--- What you are asked to do ---
Every line of the data must be set down exactly as shown.

[Data block]

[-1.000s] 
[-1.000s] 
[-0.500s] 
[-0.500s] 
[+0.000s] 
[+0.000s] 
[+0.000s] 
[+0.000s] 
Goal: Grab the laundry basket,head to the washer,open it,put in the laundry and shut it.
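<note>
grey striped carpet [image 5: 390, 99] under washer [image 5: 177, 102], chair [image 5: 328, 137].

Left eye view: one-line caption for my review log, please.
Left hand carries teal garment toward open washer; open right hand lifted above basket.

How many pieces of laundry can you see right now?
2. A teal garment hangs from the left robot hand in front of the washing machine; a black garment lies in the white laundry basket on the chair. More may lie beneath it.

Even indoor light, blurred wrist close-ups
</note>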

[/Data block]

--- Answer below ---
[-1.000s] 
[-1.000s] 
[-0.500s] 
[-0.500s] 
[+0.000s] 
[+0.000s] 
[+0.000s] 
[+0.000s] 
Goal: Grab the laundry basket,head to the washer,open it,put in the laundry and shut it.
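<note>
grey striped carpet [image 5: 390, 99] under washer [image 5: 177, 102], chair [image 5: 328, 137].

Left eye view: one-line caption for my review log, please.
Left hand carries teal garment toward open washer; open right hand lifted above basket.

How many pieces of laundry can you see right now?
2. A teal garment hangs from the left robot hand in front of the washing machine; a black garment lies in the white laundry basket on the chair. More may lie beneath it.

Even indoor light, blurred wrist close-ups
</note>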

This output is now complete.